_Required action_.
Repeat the data exactly, please.

═══ Data for review

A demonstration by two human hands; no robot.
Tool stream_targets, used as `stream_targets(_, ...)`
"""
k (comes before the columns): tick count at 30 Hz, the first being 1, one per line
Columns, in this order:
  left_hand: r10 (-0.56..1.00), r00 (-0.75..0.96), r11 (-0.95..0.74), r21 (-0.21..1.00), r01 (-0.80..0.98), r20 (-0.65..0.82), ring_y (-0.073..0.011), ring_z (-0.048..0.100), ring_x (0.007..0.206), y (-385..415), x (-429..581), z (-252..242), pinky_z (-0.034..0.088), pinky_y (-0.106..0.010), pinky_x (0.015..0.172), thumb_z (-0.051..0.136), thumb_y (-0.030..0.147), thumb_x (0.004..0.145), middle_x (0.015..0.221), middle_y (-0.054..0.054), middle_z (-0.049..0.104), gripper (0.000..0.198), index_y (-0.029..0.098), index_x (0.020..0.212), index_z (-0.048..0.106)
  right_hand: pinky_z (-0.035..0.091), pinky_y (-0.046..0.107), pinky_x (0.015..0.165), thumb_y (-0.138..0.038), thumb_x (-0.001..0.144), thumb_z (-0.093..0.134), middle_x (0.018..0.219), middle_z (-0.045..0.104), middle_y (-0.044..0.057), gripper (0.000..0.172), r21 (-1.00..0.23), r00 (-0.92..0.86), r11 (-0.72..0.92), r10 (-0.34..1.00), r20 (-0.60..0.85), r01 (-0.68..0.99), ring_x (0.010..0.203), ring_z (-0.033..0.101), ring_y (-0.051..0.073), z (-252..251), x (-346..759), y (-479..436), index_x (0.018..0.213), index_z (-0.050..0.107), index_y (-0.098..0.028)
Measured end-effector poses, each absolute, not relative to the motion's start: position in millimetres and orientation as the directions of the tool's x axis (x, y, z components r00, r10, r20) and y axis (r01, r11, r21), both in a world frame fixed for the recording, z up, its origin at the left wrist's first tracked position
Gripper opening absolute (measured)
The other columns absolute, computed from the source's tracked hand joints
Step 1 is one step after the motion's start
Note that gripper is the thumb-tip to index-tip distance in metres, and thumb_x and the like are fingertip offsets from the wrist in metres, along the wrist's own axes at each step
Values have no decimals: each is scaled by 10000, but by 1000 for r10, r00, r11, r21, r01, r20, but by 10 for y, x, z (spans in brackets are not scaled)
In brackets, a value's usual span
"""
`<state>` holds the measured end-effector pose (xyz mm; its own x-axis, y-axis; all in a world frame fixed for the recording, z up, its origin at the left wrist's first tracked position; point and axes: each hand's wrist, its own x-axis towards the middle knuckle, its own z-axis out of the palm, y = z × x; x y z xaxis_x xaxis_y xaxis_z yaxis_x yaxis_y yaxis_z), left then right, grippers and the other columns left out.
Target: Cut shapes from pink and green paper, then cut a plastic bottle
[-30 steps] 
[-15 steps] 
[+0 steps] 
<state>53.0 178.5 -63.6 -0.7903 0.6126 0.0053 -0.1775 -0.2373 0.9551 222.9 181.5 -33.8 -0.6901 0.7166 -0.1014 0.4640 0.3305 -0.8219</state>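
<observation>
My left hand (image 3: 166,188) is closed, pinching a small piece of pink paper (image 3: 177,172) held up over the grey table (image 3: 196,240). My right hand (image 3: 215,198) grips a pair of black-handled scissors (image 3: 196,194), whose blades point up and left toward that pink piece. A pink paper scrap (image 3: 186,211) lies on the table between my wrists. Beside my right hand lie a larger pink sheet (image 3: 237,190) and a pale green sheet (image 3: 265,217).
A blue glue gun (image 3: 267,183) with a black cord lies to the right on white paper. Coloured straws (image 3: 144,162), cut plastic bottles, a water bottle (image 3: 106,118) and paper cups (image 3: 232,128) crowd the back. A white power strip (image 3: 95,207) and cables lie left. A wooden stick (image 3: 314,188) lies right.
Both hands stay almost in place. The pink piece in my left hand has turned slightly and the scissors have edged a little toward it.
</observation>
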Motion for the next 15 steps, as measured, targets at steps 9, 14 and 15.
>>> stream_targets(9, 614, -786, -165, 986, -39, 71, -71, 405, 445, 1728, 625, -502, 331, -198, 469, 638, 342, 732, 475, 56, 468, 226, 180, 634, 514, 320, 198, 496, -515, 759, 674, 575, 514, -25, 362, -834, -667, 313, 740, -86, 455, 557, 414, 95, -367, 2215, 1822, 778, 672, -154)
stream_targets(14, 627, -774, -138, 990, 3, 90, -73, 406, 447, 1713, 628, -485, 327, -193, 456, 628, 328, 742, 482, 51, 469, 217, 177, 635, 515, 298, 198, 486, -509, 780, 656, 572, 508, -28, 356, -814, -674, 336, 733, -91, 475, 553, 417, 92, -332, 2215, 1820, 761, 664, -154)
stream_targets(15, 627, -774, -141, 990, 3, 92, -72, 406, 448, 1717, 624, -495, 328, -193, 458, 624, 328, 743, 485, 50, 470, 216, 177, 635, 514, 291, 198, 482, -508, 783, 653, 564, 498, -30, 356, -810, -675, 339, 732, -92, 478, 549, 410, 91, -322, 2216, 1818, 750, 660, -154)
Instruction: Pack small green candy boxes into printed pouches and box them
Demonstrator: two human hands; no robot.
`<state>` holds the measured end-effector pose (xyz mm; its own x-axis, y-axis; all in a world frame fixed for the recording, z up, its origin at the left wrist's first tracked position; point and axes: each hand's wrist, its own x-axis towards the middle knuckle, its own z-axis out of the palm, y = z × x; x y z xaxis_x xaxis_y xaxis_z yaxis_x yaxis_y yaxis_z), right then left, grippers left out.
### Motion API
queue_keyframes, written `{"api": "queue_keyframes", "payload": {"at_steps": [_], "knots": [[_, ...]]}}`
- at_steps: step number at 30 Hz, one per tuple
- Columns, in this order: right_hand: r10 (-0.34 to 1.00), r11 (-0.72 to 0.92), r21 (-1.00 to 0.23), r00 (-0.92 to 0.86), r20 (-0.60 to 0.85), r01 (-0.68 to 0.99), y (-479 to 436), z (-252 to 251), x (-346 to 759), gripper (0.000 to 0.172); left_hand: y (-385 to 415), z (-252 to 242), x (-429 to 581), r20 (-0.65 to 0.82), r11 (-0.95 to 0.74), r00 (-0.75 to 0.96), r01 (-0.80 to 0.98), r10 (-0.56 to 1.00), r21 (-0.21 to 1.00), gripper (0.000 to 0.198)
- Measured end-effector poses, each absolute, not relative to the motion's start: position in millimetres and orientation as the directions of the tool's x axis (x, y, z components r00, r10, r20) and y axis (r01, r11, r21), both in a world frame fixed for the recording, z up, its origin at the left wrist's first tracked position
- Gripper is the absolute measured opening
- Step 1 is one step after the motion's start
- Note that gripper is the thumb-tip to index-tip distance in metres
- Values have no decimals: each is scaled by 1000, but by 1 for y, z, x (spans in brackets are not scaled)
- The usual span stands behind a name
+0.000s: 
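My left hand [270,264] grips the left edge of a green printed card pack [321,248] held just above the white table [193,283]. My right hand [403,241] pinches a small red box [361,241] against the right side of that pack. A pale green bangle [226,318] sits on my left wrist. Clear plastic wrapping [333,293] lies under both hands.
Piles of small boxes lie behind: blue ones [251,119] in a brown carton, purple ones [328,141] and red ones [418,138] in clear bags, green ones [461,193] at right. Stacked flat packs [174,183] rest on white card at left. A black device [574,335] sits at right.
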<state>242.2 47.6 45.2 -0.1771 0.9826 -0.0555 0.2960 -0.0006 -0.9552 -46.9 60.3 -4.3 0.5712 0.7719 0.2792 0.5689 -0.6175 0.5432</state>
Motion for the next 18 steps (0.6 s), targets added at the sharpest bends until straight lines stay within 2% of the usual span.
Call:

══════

_Result_.
A demonstration by two human hands; no robot.
Tool stream_targets, used as `stream_targets(_, ...)`
"""
k (comes before the columns): tick count at 30 Hz, the first being 1, one per line
Columns, in this order:
  left_hand: r10 (-0.56..1.00), r00 (-0.75..0.96), r11 (-0.95..0.74), r21 (-0.21..1.00), r01 (-0.80..0.98), r20 (-0.65..0.82), ring_y (-0.073..0.011), ring_z (-0.048..0.100), ring_x (0.007..0.206), y (-385..415), x (-429..581), z (-252..242), pinky_z (-0.034..0.088), pinky_y (-0.106..0.010), pinky_x (0.015..0.172), thumb_z (-0.051..0.136), thumb_y (-0.030..0.147), thumb_x (0.004..0.145), middle_x (0.015..0.221), middle_y (-0.054..0.054), middle_z (-0.049..0.104), gripper (0.000..0.198), index_y (-0.029..0.098), index_x (0.020..0.212), index_z (-0.048..0.106)
  right_hand: pinky_z (-0.035..0.091), pinky_y (-0.046..0.107), pinky_x (0.015..0.165), thumb_y (-0.138..0.038), thumb_x (-0.001..0.144), thumb_z (-0.093..0.134), middle_x (0.018..0.219), middle_z (-0.045..0.104), middle_y (-0.044..0.057), gripper (0.000..0.172), r21 (-1.00..0.23), r00 (-0.92..0.86), r11 (-0.72..0.92), r10 (-0.34..1.00), r20 (-0.60..0.85), r01 (-0.68..0.99), ring_x (0.010..0.203), ring_z (-0.033..0.101), ring_y (-0.051..0.073), z (-252..251), x (-346..759), y (-479..436), index_x (0.018..0.213), index_z (-0.050..0.107), index_y (-0.098..0.028)
Measured end-effector poses, each absolute, not relative to the motion's start: position in millimetres and orientation as the directions of the tool's x axis (x, y, z components r00, r10, r20) and y axis (r01, r11, r21), both in a world frame fixed for the recording, z up, its origin at the left wrist's first tracked position
Gripper opening absolute (measured)
The other columns absolute, computed from the source's tracked hand joints
Step 1 is one step after the motion's start
Note that gripper is the thumb-tip to index-tip distance in metres, and thumb_x and the like are fingertip offsets from the wrist in metres, along the wrist's own axes at each step
Values have no decimals: each is scaled by 10000, but by 1000 for r10, r00, r11, r21, r01, r20, but by 10 for y, x, z (spans in brackets are not scaled)
In brackets, a value's usual span
"""
`<state>` holds the measured end-effector pose (xyz mm; its own x-axis, y-axis; all in a world frame fixed for the recording, z up, its origin at the left wrist's first tracked position; point and axes: each hand's wrist, its own x-axis towards the middle knuckle, its own z-axis out of the palm, y = z × x; x y z xaxis_x xaxis_y xaxis_z yaxis_x yaxis_y yaxis_z), left then right, grippers and the other columns left out.
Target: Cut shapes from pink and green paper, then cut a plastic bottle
[-30 steps] 
[-15 steps] 
[+0 steps] 
<state>53.0 178.5 -63.6 -0.7903 0.6126 0.0053 -0.1775 -0.2373 0.9551 222.9 181.5 -33.8 -0.6901 0.7166 -0.1014 0.4640 0.3305 -0.8219</state>
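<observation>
My left hand (image 3: 166,188) is closed, pinching a small piece of pink paper (image 3: 177,172) held up over the grey table (image 3: 196,240). My right hand (image 3: 215,198) grips a pair of black-handled scissors (image 3: 196,194), whose blades point up and left toward that pink piece. A pink paper scrap (image 3: 186,211) lies on the table between my wrists. Beside my right hand lie a larger pink sheet (image 3: 237,190) and a pale green sheet (image 3: 265,217).
A blue glue gun (image 3: 267,183) with a black cord lies to the right on white paper. Coloured straws (image 3: 144,162), cut plastic bottles, a water bottle (image 3: 106,118) and paper cups (image 3: 232,128) crowd the back. A white power strip (image 3: 95,207) and cables lie left. A wooden stick (image 3: 314,188) lies right.
Both hands stay almost in place. The pink piece in my left hand has turned slightly and the scissors have edged a little toward it.
</observation>
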Motion for the next 15 steps, as measured, targets at steps 9, 14 and 15.
>>> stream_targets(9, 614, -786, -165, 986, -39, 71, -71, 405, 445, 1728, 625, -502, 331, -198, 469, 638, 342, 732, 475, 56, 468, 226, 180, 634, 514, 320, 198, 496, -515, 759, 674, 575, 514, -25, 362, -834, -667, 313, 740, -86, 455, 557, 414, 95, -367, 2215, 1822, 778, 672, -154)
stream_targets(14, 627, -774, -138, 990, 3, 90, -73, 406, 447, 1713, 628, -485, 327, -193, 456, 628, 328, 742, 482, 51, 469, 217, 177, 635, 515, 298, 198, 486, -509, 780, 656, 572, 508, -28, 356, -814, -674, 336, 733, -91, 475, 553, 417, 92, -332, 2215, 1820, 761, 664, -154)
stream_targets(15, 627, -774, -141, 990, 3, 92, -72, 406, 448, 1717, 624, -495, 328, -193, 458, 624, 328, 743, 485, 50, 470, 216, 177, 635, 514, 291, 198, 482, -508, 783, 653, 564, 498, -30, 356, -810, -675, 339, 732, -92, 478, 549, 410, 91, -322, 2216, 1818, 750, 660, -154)
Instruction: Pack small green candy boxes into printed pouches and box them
Demonstrator: two human hands; no robot.
`<state>` holds the measured end-effector pose (xyz mm; its own x-axis, y-axis; all in a world frame fixed for the recording, z up, its origin at the left wrist's first tracked position; point and axes: each hand's wrist, its own x-axis towards the middle knuckle, its own z-axis out of the palm, y = z × x; x y z xaxis_x xaxis_y xaxis_z yaxis_x yaxis_y yaxis_z), right then left, grippers left out.
### Motion API
queue_keyframes, written `{"api": "queue_keyframes", "payload": {"at_steps": [_], "knots": [[_, ...]]}}`
- at_steps: step number at 30 Hz, one per tuple
- Columns, in this order: right_hand: r10 (-0.34 to 1.00), r11 (-0.72 to 0.92), r21 (-1.00 to 0.23), r00 (-0.92 to 0.86), r20 (-0.60 to 0.85), r01 (-0.68 to 0.99), y (-479 to 436), z (-252 to 251), x (-346 to 759), gripper (0.000 to 0.172); left_hand: y (-385 to 415), z (-252 to 242), x (-429 to 581), r20 (-0.65 to 0.82), r11 (-0.95 to 0.74), r00 (-0.75 to 0.96), r01 (-0.80 to 0.98), r10 (-0.56 to 1.00), r21 (-0.21 to 1.00), gripper (0.000 to 0.198)
- Measured end-effector poses, each absolute, not relative to the motion's start: position in millimetres and orientation as the directions of the tool's x axis (x, y, z components r00, r10, r20) and y axis (r01, r11, r21), both in a world frame fixed for the recording, z up, its origin at the left wrist's first tracked position
- Gripper is the absolute measured opening
- Step 1 is one step after the motion's start
- Note that gripper is the thumb-tip to index-tip distance in metres
- Values have no decimals: each is scaled by 1000, but by 1 for y, z, x (spans in brackets are not scaled)
- The usual span stands behind a name
+0.000s: 
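My left hand [270,264] grips the left edge of a green printed card pack [321,248] held just above the white table [193,283]. My right hand [403,241] pinches a small red box [361,241] against the right side of that pack. A pale green bangle [226,318] sits on my left wrist. Clear plastic wrapping [333,293] lies under both hands.
Piles of small boxes lie behind: blue ones [251,119] in a brown carton, purple ones [328,141] and red ones [418,138] in clear bags, green ones [461,193] at right. Stacked flat packs [174,183] rest on white card at left. A black device [574,335] sits at right.
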<state>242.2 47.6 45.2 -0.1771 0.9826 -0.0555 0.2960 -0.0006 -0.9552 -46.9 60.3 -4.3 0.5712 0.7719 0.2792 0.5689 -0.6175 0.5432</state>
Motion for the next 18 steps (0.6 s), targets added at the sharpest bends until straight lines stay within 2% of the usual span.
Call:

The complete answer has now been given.